Orca 2 was released by Microsoft to explore the capabilities of smaller language models (LMs) with around 10 billion parameters or less. 

The model demonstrates that improved training signals and methods can enhance the reasoning abilities of smaller LMs to make them more on par with larger models. 

Compared to similar-sized models, including the original Orca, Orca 2 significantly outperforms them and achieves performance levels similar to or better than models 5-10 times larger, according to Microsoft in a blog post

It is available in two sizes (7 billion and 13 billion parameters), both fine-tuned on tailored, high-quality synthetic data derived from LLAMA 2 base models. The Orca 2 weights are made publicly accessible to encourage further research on the development, evaluation, and alignment of smaller LMs, Microsoft explained.

The training data was generated to teach Orca 2 various reasoning techniques, such as step-by-step processing, recall then generate, recall-reason-generate, extract-generate, and direct answer methods, while also teaching it to choose different solution strategies for different tasks.

Detailed instructions and multiple calls were used to obtain the teacher model’s responses, allowing the student model to learn underlying strategies and reasoning capabilities in the absence of explicit task instructions. The aim is to optimize performance for smaller models by tailoring solution strategies to the task at hand.

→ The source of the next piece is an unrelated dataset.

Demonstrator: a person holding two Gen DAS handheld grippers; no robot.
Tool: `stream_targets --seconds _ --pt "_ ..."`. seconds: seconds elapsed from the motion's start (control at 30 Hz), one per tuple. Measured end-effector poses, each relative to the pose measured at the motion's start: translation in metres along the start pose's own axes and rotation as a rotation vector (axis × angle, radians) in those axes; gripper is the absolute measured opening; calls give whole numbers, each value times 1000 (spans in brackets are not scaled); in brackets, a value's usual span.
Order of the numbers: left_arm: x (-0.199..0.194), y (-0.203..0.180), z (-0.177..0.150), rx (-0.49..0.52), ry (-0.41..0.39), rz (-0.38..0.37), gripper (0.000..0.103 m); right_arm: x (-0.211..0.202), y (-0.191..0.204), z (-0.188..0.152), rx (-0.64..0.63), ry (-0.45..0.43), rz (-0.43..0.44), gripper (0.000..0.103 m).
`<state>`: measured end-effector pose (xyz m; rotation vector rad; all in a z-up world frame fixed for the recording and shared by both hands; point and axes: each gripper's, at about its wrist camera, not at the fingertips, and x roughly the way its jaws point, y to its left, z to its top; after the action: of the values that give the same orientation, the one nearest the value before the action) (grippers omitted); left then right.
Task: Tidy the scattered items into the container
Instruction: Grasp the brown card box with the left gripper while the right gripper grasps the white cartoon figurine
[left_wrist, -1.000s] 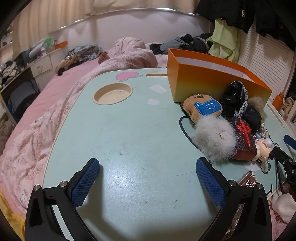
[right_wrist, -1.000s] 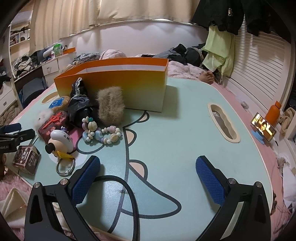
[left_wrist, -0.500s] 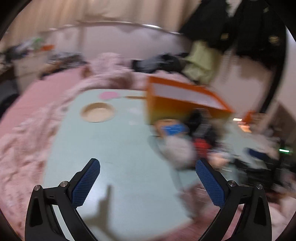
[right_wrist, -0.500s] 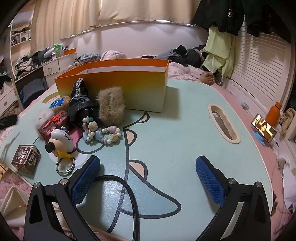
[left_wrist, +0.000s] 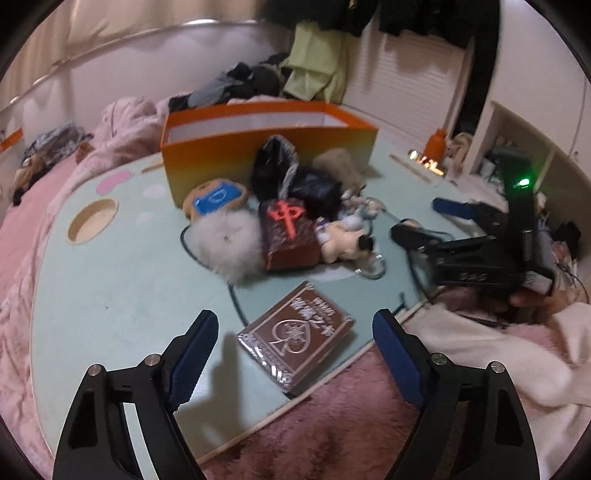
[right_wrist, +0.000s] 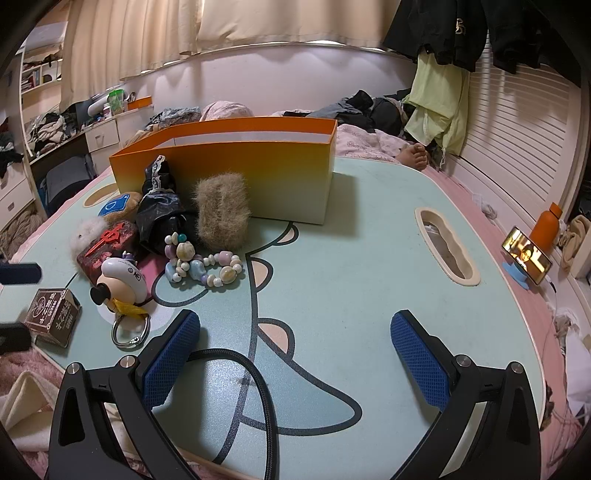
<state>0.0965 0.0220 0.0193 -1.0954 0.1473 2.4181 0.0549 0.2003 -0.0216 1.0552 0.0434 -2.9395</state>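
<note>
Left gripper (left_wrist: 293, 354), its blue, cross-hatched rubber fingers spread wide and holding nothing, poised over a flat, foil-wrapped brown card box (left_wrist: 295, 338) that lies at the near edge of the mint-green table (left_wrist: 110, 295), well in front of the rectangular orange cardboard container (left_wrist: 269, 147). Against the container's front wall rest a glossy black pouch (right_wrist: 160, 214) and a tan fur puff (right_wrist: 222, 210); just before these lie a white fluffy pompom (left_wrist: 227, 245), a brown block with a red character (left_wrist: 290, 236), a round-headed figure keychain (right_wrist: 120, 282) and a bead bracelet (right_wrist: 203, 264). Right gripper (right_wrist: 295, 363), fingers likewise wide apart and empty, above a braided black cable (right_wrist: 255, 387) on the bare table in front of the container.
</note>
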Motion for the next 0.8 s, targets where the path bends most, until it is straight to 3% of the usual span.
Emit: stream_targets --seconds 0.03,0.07,0.33,0.5,0.63,0.7,0.8 --pt "2 2 0 -6 4 -1 79 0 0 0 0 0 0 103" --pt "5 3 -1 -11 12 -4 67 0 0 0 0 -1 0 103" --pt "0 7 -7 -36 -30 7 66 -7 4 1 -1 -21 31 103" --pt "-4 12 -7 -67 -54 22 66 -35 42 9 -178 -124 104 101" --pt "-7 14 -9 -73 -67 33 67 -33 82 18 -356 -118 153 84" --pt "-7 16 -9 -82 -69 31 67 -26 90 22 -378 -94 182 69" --pt "-6 19 -10 -91 -68 27 67 -14 98 30 -401 -55 222 60"
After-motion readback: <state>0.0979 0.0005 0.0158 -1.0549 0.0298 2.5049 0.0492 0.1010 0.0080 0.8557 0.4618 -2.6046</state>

“Orca 2’s success lies in its application of diverse reasoning techniques and the identification of optimal solutions for various tasks. While it has several limitations, including limitations inherited from its base models and common to other language models, Orca 2’s potential for future advancements is evident, especially in improved reasoning, specialization, control, and safety of smaller models. The use of carefully filtered synthetic data for post-training emerges as a key strategy in these improvements,” the Microsoft team wrote in the previously mentioned blog post. “Our findings underscore the value of smaller models in scenarios where efficiency and capability need to be balanced. As larger models continue to excel, our work with Orca 2 marks a significant step in diversifying the applications and deployment options of language models.”